• _Provided data_
──────

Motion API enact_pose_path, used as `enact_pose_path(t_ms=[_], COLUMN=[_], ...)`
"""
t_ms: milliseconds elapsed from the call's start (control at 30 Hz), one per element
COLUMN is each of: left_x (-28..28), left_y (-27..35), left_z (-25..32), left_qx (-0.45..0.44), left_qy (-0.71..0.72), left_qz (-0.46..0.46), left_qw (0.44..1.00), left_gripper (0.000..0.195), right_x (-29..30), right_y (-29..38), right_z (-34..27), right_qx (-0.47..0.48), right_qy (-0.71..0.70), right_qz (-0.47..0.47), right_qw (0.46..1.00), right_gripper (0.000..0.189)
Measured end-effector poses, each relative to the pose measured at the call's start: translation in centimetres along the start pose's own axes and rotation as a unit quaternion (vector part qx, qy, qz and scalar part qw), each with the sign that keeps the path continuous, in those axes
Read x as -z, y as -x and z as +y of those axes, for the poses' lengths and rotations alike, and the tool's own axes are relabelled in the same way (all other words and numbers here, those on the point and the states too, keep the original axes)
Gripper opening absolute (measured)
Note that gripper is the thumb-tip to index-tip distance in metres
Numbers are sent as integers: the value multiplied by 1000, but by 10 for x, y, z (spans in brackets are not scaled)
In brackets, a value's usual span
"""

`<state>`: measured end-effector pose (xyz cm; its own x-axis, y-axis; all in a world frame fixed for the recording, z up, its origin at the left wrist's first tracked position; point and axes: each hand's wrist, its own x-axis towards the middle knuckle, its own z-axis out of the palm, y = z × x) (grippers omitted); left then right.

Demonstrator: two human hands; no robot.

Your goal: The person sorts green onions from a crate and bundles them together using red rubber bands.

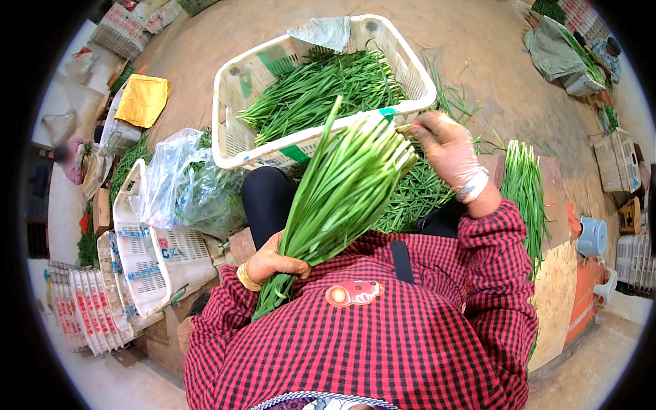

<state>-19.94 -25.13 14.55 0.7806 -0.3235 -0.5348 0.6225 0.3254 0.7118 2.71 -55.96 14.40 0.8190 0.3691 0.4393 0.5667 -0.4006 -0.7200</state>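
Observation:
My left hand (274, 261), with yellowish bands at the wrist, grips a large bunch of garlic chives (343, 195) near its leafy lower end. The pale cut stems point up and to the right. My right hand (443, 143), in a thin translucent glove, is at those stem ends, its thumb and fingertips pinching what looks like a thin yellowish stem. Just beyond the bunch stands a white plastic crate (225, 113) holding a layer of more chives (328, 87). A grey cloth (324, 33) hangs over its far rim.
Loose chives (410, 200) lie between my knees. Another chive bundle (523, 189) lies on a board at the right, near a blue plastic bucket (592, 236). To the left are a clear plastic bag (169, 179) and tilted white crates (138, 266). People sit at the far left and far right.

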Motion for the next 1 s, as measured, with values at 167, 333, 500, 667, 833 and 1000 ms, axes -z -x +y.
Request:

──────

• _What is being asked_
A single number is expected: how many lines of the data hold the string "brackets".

• _The completed task_
2